● **TASK OBJECTIVE**: Each line of the data below containing "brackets" needs to be listed.

● **DATASET SECTION**:
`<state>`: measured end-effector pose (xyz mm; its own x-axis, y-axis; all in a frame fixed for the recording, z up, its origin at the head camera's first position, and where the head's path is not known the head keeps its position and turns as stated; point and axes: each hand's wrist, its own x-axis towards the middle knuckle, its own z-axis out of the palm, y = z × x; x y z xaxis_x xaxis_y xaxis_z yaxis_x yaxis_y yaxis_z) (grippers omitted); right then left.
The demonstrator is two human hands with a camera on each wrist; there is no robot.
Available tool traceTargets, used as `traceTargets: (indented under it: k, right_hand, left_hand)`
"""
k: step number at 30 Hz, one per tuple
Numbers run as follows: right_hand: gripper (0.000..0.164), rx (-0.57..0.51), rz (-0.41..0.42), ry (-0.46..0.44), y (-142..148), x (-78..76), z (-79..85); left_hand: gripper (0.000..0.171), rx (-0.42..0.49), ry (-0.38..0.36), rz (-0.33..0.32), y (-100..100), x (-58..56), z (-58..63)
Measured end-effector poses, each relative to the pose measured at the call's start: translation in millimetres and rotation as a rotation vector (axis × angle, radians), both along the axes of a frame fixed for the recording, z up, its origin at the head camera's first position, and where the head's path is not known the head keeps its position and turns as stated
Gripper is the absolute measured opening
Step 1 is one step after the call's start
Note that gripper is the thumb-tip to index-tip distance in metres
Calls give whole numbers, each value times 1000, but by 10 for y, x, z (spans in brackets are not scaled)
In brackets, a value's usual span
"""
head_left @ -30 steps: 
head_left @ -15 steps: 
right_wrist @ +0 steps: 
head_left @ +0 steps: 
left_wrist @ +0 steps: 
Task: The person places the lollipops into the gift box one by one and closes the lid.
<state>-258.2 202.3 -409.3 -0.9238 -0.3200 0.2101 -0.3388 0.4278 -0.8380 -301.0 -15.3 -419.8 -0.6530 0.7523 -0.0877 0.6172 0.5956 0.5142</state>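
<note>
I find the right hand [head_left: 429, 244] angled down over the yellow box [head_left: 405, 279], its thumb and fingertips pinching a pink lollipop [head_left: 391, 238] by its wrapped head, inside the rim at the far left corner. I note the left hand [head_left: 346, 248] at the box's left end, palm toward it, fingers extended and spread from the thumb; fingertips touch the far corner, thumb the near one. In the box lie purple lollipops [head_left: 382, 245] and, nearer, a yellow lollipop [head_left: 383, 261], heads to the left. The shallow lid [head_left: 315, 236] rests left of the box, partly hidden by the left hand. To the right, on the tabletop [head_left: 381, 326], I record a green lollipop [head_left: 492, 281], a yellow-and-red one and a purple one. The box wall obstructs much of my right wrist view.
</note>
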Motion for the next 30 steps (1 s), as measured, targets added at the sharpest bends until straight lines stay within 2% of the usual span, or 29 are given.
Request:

● **ANSWER TO THE PROBLEM**:
Calls give whole numbers, each value times 1000, but by 10 for y, x, z (spans in brackets are not scaled)
In brackets, a value's usual span

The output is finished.